If the world had listened to Kofi Annan, whose
dismissal you demanded, if the world had listened to
President Chirac who you want to paint as some kind of
corrupt traitor, if the world had listened to me and
the anti-war movement in Britain, we would not be in
the disaster that we are in today. Senator, this is the
mother of all smokescreens. You are trying to divert
attention from the crimes that you supported, from the
theft of billions of dollars of Iraq's wealth.
"Have a look at the real Oil-for-Food scandal. Have a
look at the 14 months you were in charge of Baghdad,
the first 14 months when $8.8 billion of Iraq's wealth
went missing on your watch. Have a look at Haliburton
and other American corporations that stole not only
Iraq's money, but the money of the American taxpayer.

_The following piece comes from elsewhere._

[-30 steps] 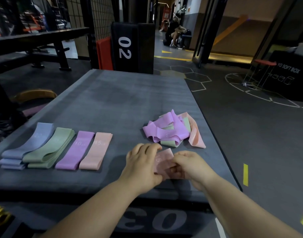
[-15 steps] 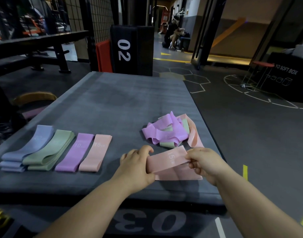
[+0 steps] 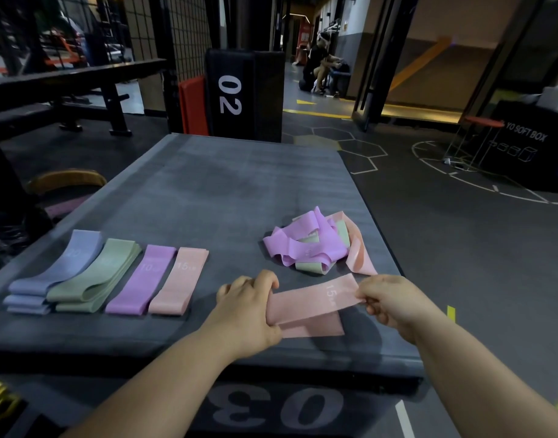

"Have a look at the oil that you didn't even meter,
that you were shipping out of the country and selling,
the proceeds of which went who knows where? Have a look
at the $800 million you gave to American military
commanders to hand out around the country without even
counting it or weighing it.
"Have a look at the real scandal breaking in the
newspapers today, revealed in the earlier testimony in
this committee. That the biggest sanctions busters were
not me or Russian politicians or French politicians.
The real sanctions busters were your own companies with
the connivance of your own Government."